By that reasoning if I peaked out of an arrow slot at any point during my turn I would lose all the benefits of cover. That is neither logical nor RAW. Just because at some point in the round you could see my eyes clearly does not mean my entire body becomes a clear target.
Except that's pure hyperbole and my reasoning does not lead there at all because they're completely different things. Also, the arrow slit is giving you cover due to leaving a very small, narrow opening in the wall with which you could be attacked through, while for the archer inside right against the wall, he can target a wide angle field.
If he were instead in darkness, he'd have just as much trouble seeing through it as the other guy.
The stat boosters in the core book are HEAVILY favored towards casters, who only need their one mental stat high as fast as possible. It punishes noncasters, who will basically always want 2 if not all 3 physical stats boosted, but thanks to the belt have to pay 1.5x the cost on the 2nd stat and aren't allowed to "stagger" the upgrades (ie, at a given level have +4 str, but only +2 con) at all to make them affordable earlier. Instead you have to save up, wait another level or 2, and buy it all en masse. That you could do so in 3E is what makes it especially heinous and insulting. Only allowing the core PF stat boosters is a straight up nerf to noncasters.

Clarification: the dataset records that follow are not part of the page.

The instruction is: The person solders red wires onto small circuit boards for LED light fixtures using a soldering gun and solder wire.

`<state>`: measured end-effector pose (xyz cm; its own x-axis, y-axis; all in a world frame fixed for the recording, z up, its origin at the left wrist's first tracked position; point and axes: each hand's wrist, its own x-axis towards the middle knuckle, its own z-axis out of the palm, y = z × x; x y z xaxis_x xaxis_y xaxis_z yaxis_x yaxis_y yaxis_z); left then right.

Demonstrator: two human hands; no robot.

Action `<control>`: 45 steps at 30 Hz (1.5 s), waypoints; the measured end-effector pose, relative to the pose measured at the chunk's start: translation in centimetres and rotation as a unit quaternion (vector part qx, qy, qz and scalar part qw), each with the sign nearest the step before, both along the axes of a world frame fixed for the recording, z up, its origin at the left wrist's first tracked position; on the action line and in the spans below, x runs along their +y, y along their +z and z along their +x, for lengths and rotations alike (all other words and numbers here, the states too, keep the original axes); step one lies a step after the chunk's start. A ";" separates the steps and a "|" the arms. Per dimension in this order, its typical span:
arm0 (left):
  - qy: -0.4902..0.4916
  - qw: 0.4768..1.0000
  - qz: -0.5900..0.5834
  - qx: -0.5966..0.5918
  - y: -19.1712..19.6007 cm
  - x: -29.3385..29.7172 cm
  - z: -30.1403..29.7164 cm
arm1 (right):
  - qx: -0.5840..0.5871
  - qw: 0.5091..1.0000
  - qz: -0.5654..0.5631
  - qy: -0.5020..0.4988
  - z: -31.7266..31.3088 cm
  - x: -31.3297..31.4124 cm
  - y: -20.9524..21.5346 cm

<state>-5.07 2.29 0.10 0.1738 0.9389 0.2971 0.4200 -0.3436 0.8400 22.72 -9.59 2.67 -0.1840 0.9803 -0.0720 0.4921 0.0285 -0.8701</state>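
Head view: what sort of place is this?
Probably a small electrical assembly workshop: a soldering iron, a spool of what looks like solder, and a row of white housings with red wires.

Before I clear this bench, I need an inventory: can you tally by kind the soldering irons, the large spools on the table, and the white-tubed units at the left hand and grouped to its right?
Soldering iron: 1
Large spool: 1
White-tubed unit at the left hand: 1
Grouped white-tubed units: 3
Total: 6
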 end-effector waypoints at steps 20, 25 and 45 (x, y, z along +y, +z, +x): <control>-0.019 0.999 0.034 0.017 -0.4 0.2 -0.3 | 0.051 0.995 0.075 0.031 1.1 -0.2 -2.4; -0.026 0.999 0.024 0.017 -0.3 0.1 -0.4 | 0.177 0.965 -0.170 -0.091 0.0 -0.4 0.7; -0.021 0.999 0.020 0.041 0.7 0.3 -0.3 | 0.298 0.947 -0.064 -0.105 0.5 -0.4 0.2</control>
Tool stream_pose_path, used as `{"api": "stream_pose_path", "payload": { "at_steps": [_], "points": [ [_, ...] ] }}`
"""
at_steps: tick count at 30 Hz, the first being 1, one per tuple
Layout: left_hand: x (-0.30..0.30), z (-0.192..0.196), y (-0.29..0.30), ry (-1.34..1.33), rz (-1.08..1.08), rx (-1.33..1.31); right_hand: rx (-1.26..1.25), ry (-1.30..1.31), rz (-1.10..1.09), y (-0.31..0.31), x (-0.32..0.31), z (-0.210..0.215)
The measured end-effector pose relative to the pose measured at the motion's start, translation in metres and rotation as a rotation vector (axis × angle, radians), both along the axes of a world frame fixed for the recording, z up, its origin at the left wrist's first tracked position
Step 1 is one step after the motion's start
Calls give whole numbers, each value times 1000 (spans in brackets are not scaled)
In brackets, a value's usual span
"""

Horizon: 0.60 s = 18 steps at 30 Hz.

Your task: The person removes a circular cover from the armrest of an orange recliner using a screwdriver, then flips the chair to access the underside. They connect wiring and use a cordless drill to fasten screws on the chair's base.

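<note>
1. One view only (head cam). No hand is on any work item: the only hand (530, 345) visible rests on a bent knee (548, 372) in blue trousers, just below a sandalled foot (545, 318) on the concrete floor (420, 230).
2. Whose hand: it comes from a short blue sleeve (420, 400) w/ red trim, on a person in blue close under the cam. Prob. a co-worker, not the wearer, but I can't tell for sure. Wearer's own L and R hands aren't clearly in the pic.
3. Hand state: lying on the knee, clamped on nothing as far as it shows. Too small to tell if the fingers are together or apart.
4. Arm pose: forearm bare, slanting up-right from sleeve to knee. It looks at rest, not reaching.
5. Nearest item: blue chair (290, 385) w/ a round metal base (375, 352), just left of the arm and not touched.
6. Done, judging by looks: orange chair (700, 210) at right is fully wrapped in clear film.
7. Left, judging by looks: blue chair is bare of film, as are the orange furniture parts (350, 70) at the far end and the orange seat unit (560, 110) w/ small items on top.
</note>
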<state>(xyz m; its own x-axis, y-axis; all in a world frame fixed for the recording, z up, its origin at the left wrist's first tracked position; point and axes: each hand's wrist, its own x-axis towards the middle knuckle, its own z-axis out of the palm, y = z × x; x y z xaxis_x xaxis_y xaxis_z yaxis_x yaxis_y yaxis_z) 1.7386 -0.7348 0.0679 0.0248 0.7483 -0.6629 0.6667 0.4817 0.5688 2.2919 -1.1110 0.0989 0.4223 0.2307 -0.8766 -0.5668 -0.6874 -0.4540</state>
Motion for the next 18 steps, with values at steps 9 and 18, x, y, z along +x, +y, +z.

But, we wouldn't want to "unbalance" things by letting them do what they could in 3E, would we? The major complaint of 3E was that fighters and monks were overpowered, after all.
I've had several PF DMs -- *not PFS* -- tell me belt is the only slot for physical boosts and if I want to put dex +2 elsewhere, for example, I need to pay more.
So I do in fact think it needs to be said. Because those DMs were convinced that was the RAW, and weren't just doing it to screw me over, so a designer point blank saying you can get them at normal price in any slot would be very helpful.
EDIT: And now that I think about it... I don't recall a single PF DM I've yet had that thought what you say is "RAW." All the ones that allowed physical stats in other slots did so as a "houserule," they thought they were altering the rules by doing so.